3.1. Characteristics, Haematological Parameters and Self-Reported Physical Activity Levels

The characteristics, hematological parameters and self-reported physical activity levels of both the patient and control group are summarized in Table 1. Patients differed from healthy controls in systolic and diastolic blood pressure, white blood cell count, fasting glucose and NT-proBNP levels.
Of all the patients, 15 (41.7%) had cyanotic and 21 (58.3%) had acyanotic CHD. The different types of CHD in the patient population are shown in Table 2. Nineteen patients (52.8%) had a surgical history for CHD, whereas 17 (42.2%) never had surgery.
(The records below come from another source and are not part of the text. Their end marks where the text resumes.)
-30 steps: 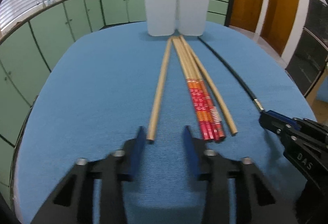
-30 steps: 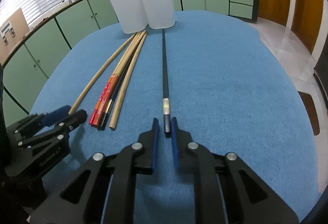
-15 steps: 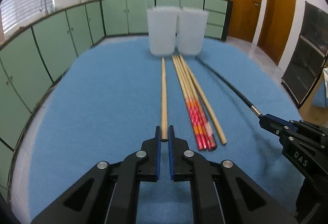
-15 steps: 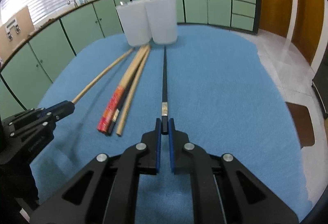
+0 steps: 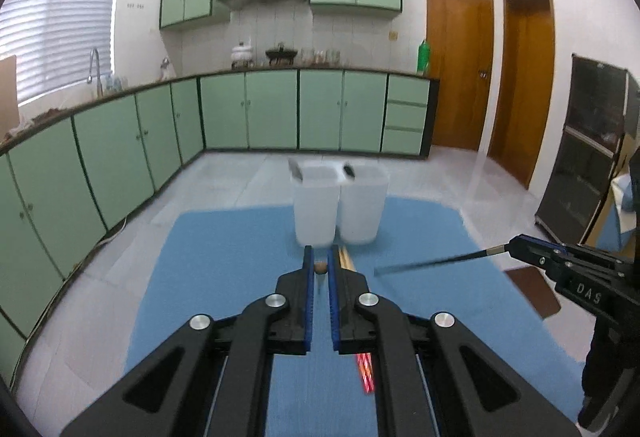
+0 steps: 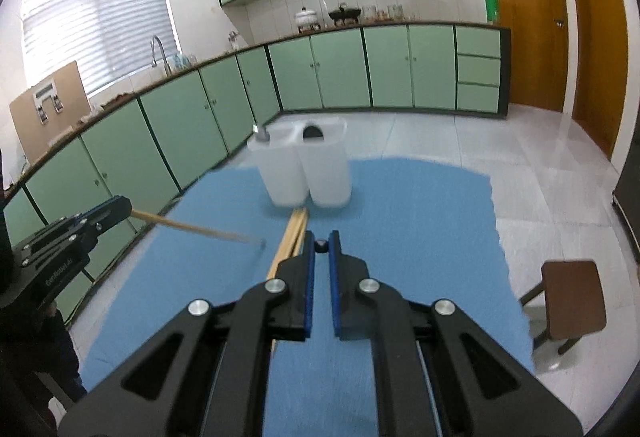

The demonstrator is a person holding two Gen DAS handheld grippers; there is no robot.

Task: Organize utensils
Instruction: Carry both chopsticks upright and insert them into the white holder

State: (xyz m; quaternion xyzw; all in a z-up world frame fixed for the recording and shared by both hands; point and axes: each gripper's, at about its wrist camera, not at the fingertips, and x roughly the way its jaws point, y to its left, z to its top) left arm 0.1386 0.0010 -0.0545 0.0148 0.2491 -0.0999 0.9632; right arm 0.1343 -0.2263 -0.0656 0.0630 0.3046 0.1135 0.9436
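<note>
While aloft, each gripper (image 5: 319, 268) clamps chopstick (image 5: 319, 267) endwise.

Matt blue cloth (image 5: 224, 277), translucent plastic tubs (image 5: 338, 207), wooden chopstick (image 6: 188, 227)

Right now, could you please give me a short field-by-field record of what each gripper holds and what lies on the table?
left gripper: shut on wooden chopstick, lifted off the table
right gripper: shut on black chopstick, lifted off the table
white containers: two, side by side at the far end of the blue tablecloth
remaining chopsticks: bundle lying on the cloth, pointing towards the containers
container contents: a dark item shows in each, too blurred to identify
</note>
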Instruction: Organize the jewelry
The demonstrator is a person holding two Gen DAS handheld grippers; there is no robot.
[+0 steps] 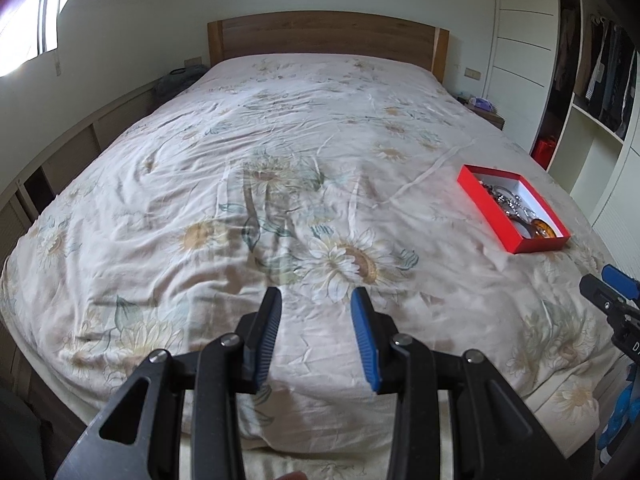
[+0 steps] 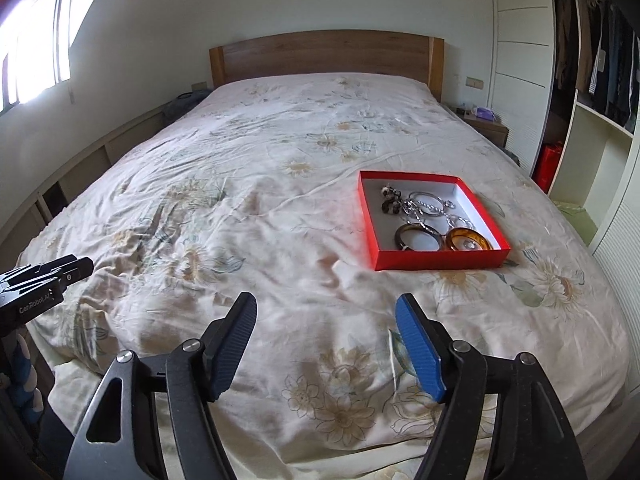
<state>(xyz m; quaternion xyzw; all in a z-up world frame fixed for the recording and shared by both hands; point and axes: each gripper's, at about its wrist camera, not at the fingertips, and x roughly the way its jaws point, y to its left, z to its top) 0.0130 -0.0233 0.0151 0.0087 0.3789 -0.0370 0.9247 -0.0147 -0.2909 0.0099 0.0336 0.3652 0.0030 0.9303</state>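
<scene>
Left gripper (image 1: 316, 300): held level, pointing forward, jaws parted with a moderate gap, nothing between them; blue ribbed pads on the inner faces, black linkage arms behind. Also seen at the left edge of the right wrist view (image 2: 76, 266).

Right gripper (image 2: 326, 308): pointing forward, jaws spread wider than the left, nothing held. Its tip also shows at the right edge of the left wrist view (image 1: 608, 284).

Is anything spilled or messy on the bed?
Nothing spilled. The shallow red cardboard box sits flat on the flowered bedspread, all jewelry inside. The silver chains look tangled together beside the dark bangle and amber bangle.
</scene>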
3.2. Superoxide Anion Radical Levels

The superoxide anion radical levels in the blood of adult CHD patients were not statistically significantly different from the superoxide anion radical levels in the healthy control group (Figure 1). Examples of EPR spectra of the CMH radicals detected in whole blood of a typical patient and matched healthy control are shown in Figure 2.

3.3. Oxidative Stress and Characteristics and Haematological Parameters

There was a statistically significant positive correlation between superoxide anion radical levels and BMI, but only for the healthy control group (Table 3 and Figure S4 in the Supplementary Materials) and a significant negative correlation between superoxide anion radical levels and alcohol consumption for the healthy control group and the total group (Table 3 and Figure S4 in the Supplementary Materials). There was no significant correlation with age or blood pressure. Also, superoxide anion radical levels were not significantly different between males and females (Figure S2 in the Supplementary Materials). There was no statistically significant difference in superoxide anion radical levels between cyanotic and acyanotic patients (Figure S3A in the Supplementary Materials) nor between patients with and without a surgical history (Figure S3B in the Supplementary Materials).
The superoxide anion radical levels were significantly and positively correlated with the thrombocyte count in healthy controls and in the total group (Table 3 and Figure S5 in the Supplementary Materials). While superoxide anion radical levels significantly and positively correlated with white blood cell count in healthy controls (Table 3 and Figure S5 in the Supplementary Materials), there was no significant correlation between the superoxide anion radical level and hs-CRP in any group. Iron saturation turned out to be significantly negatively correlated with superoxide anion radical levels in patients and in the total group (Table 3 and Figure S6 in the Supplementary Materials) as did folic acid in the total group (Table 3 and Figure S6 in the Supplementary Materials). There were no significant associations between superoxide anion radical levels and NT-proBNP.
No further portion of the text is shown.